Robin Brande, Author, Dog Lover, Coffee and Chocolate Addict. Living an Interesting Life.

Fiction author Robin Brande talks about writing, reading, and other vital matters

Writing, reading, and other vital matters



I can break you like a stick

When I first started going to yoga a few years ago, there was this guy in there who was so skinny and petite I had this weird visceral reaction to him. Every time I saw him, I’d think, “I could break you like a stick.”

Which is not my normal violent thought about someone. I don’t know what brought it on, and in the time since I’ve become friends with that guy and I really appreciate who he is. And I don’t think about breaking him over my knee anymore.

But there was an article in today’s paper that brought back that same feeling. It was about how some designers are now coming out with size 00 clothes. And to illustrate the article, we get pictures of all the current hot anorexics–Lindsay Lohan, Kate Bosworth, Nicole Richie.

Yuck.

Here’s what I don’t understand about those girls (can’t really think of them as women because they have the bodies of fourth-graders): Why would you want to be weak? Because that’s what it really comes down to. If you diet your body into such a skeletal form, how are you going to climb mountains or fend off the bad guys a la Xena or Wonder Woman or Buffy? (I know Buffy was skinny, but she had some muscle. She looked like she ate.) How are you going to lift your own luggage up into the carry-on bin on an airplane? I’ve seen more than a few times the spectacle of some girly-girl wearing ridiculous shoes, looking like she’s been off solids for month, trying to heft her overstuffed bag above the seats. It brings out my violent streak. I want to shake her and tell her to stop being such an idiot and go eat something and lift a few weights and wear shoes she can run in, for heaven’s sake.

Helpless girls annoy me. Squealing, shrieky, drama queens are a waste of time. I’m so much more impressed by a girl like Katie, an 11-year-old my friend Barry knows.
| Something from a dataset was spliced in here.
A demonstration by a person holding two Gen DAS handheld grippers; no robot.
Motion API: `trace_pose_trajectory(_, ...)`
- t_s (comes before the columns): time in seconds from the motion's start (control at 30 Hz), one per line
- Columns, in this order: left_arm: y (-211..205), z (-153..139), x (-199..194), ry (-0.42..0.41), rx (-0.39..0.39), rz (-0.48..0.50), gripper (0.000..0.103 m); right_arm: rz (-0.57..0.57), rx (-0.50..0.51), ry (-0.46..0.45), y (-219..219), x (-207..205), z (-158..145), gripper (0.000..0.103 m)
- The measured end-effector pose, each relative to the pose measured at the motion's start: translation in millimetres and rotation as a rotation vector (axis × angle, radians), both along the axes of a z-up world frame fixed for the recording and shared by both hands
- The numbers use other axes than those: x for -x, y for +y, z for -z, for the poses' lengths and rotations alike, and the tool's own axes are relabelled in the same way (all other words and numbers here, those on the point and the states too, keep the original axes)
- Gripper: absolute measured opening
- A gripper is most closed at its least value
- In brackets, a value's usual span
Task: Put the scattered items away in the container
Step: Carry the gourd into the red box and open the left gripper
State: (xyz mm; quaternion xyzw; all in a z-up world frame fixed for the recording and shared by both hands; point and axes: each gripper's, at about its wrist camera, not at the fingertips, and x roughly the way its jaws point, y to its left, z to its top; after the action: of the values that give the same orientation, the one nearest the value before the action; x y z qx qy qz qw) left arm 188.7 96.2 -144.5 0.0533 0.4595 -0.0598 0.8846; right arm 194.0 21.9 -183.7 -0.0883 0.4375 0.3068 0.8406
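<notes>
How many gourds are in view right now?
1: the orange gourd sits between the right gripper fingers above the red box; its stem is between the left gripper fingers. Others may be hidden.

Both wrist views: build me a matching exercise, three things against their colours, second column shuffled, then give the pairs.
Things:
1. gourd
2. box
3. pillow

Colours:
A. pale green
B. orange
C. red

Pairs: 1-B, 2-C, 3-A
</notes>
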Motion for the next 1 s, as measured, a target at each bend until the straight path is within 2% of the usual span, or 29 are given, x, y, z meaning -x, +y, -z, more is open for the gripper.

She’s a charming, very pretty girl who also happens to be the toughest girl on earth. She’s a fearless goalie for her soccer team and is going out for football in junior high. A girl like that isn’t going to starve herself into size 00 submission. A girl like that recognizes she needs fuel to go out there and kick the world’s a**.

Look, I’m sure a lot of of wish we were a few pounds lighter–especially in these days after the Thanksgiving gorge. But health and strength are such a better baseline than some particular size or weight–especially if the size and weight are unrealistic and potentially deadly. I saw a news item last week about some model in South America dying of anorexia. Come on, people. Our bodies were all made to hold a certain amount of flesh and muscle. We can overdo it and pile on too much, and we can starve the poor frame down until there’s barely anything to keep the bones from clattering to the ground. How about that middle ground, where girls can eat when they’re hungry, they can eat what their bodies say they need most at that moment (whether it’s scrambled eggs or ice cream), and we the mothers and fathers and aunts and uncles, etc., say, “Good going–you’re strong and beautiful. You’re part of that next generation of sensible girls who care more about feeling healthy and fit than looking like some doctor’s office skeleton with a little blush and mascara slapped on.”

Let the girls eat, for heaven’s sake. They need energy to go rule the world.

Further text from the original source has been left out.